### Activity
From the records below, please repeat exactly the line that has "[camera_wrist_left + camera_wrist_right", the line that has "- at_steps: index", and every line between them, and nothing else.

Collected data:
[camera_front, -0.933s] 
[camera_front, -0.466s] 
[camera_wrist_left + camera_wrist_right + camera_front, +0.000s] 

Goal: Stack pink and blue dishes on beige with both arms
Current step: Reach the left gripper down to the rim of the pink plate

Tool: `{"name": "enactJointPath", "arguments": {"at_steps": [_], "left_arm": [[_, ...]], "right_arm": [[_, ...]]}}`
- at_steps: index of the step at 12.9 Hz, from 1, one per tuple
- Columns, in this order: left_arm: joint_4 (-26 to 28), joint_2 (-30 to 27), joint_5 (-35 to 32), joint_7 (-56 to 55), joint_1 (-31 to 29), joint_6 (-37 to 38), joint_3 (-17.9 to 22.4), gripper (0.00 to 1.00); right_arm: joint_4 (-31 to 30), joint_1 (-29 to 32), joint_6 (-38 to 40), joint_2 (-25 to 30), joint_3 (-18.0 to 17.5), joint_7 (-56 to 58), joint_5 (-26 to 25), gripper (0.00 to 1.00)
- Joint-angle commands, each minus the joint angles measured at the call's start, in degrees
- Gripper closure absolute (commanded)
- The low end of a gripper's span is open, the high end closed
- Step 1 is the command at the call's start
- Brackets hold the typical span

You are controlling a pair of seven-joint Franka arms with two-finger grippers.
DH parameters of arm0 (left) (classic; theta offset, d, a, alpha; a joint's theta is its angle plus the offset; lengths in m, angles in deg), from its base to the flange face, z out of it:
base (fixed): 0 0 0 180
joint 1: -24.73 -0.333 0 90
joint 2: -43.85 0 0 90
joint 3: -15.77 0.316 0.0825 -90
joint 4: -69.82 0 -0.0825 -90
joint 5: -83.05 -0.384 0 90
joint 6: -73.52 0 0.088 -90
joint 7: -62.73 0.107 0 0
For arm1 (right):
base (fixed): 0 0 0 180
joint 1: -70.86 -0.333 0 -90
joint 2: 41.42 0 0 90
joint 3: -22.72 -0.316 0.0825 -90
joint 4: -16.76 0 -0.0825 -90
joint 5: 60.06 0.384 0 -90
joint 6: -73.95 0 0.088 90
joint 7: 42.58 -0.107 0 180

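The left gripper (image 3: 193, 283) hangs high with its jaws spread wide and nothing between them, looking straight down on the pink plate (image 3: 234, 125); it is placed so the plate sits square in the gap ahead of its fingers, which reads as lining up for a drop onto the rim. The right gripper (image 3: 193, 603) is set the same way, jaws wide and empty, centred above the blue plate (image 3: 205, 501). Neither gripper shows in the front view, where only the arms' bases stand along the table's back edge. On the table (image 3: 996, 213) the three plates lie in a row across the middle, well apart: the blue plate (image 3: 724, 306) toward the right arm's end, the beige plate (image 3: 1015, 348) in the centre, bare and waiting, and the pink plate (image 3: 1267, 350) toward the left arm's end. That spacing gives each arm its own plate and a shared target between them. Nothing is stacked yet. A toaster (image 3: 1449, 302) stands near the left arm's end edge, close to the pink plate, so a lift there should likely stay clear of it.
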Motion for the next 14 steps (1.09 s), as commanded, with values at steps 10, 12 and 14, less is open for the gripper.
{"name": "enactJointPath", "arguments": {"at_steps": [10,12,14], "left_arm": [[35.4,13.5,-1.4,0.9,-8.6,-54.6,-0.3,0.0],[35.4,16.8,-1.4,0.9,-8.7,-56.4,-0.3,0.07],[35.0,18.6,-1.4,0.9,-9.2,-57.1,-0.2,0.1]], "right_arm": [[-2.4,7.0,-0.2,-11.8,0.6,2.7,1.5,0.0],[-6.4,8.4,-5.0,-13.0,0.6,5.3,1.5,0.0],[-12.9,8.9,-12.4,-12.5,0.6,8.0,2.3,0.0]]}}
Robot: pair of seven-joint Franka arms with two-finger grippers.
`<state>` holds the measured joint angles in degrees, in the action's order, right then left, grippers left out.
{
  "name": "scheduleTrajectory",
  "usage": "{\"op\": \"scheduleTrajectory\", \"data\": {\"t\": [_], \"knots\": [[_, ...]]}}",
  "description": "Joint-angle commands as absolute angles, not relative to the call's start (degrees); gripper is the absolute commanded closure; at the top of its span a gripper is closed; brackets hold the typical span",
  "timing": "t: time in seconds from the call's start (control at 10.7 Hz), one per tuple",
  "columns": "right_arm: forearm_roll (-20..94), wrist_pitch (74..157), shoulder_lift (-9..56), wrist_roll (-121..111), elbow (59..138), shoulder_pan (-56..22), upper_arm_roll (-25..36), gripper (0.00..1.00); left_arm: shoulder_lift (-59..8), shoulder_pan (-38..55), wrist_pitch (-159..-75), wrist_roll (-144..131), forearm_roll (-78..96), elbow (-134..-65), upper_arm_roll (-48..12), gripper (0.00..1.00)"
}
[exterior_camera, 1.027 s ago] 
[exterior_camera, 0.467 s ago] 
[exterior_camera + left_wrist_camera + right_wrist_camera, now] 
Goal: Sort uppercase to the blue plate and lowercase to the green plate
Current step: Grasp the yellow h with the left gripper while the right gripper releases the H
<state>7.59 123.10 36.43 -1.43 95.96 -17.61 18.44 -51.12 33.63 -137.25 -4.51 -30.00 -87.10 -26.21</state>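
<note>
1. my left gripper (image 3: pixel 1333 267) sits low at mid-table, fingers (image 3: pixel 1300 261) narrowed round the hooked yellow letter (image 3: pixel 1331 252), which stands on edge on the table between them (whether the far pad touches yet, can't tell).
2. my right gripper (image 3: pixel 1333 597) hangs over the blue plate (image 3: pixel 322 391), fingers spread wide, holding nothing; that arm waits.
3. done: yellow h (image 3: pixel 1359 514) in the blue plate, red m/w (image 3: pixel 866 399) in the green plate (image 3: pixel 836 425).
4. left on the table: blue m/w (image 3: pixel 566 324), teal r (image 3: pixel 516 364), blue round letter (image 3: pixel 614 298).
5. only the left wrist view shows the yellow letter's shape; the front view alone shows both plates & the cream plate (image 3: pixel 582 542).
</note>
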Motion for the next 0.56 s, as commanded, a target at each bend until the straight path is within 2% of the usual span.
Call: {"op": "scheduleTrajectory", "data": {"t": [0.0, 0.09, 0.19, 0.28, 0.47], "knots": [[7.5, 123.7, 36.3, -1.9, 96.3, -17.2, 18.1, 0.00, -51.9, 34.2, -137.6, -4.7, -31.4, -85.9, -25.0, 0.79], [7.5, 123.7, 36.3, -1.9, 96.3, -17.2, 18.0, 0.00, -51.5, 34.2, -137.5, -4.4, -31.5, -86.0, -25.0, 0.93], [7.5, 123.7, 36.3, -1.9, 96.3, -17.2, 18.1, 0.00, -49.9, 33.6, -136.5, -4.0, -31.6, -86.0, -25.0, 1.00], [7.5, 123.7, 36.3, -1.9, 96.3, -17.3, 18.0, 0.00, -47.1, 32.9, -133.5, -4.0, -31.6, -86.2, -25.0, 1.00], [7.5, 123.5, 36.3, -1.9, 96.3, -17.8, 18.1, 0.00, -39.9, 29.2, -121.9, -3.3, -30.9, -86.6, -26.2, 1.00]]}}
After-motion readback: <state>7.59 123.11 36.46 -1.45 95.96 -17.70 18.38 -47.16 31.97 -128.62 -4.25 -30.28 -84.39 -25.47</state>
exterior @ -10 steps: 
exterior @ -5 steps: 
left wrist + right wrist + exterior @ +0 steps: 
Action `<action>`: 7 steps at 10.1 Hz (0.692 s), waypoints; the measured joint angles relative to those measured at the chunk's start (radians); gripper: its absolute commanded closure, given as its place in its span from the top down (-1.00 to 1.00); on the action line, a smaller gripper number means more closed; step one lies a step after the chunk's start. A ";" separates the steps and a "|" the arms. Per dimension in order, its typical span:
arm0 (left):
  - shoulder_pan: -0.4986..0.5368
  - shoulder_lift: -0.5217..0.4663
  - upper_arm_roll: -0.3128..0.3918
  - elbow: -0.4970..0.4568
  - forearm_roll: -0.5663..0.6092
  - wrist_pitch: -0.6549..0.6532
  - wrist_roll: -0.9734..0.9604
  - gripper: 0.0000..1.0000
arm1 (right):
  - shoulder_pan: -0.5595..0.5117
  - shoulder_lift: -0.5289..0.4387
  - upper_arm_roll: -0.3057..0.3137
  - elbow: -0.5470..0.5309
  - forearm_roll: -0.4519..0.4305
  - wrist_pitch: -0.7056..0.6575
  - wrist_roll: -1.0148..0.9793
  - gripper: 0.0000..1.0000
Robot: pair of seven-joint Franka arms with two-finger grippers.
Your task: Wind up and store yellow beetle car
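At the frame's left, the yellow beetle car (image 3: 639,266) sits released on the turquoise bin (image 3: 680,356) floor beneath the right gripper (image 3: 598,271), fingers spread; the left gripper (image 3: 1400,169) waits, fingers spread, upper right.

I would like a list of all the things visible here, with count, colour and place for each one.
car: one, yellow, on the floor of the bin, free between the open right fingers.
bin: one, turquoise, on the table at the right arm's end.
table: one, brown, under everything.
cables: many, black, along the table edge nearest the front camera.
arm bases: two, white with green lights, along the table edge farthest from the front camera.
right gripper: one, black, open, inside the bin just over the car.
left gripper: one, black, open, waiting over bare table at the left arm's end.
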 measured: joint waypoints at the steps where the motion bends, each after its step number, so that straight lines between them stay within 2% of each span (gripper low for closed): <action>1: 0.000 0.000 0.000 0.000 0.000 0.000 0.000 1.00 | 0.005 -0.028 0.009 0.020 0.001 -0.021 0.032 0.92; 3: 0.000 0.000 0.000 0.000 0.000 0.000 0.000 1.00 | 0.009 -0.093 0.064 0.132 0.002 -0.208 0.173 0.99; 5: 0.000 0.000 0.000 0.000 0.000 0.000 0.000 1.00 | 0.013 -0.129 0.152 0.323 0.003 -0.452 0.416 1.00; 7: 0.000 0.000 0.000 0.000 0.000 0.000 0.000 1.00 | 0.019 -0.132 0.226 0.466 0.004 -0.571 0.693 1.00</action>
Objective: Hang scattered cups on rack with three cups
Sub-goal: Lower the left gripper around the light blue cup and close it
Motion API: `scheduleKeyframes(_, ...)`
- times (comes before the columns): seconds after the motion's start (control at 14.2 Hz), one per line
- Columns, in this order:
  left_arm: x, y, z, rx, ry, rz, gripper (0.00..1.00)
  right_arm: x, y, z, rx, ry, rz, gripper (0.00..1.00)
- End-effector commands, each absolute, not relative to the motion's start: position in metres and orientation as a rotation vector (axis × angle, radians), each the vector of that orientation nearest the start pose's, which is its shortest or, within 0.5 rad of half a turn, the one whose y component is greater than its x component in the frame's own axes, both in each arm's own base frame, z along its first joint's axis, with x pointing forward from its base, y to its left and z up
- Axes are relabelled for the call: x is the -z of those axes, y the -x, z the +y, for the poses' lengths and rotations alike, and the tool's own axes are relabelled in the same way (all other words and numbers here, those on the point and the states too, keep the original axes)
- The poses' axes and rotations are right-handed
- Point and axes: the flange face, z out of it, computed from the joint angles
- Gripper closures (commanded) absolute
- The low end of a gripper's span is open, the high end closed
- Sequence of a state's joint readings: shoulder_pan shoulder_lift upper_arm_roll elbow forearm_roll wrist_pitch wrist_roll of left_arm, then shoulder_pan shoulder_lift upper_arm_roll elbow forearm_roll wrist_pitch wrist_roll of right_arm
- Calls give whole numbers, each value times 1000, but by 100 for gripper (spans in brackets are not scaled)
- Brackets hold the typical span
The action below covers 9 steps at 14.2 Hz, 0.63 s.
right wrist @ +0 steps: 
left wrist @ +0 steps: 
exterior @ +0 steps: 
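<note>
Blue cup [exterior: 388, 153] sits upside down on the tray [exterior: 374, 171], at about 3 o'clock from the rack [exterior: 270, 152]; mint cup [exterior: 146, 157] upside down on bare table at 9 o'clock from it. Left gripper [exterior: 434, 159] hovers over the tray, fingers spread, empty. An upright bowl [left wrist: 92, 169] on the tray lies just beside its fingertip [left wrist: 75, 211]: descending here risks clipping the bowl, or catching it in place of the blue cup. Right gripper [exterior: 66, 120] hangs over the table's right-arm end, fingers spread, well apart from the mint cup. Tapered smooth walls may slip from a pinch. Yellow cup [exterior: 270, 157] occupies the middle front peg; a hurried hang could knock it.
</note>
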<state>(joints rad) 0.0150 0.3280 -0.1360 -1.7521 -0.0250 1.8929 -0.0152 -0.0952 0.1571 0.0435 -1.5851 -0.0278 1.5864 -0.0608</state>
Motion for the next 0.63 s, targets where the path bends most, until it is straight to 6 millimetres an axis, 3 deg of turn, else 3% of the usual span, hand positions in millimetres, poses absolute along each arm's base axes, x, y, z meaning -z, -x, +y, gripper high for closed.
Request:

### Response to this exercise
[camera_wrist_left + camera_wrist_right + camera_front, +0.000s] 

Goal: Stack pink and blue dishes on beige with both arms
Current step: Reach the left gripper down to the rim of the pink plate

Tool: `{"name": "enactJointPath", "arguments": {"at_steps": [_], "left_arm": [[_, ...]], "right_arm": [[_, ...]]}}`
- at_steps: index of the step at 12.9 Hz, from 1, one per tuple

For this exercise, nothing further remains to be done.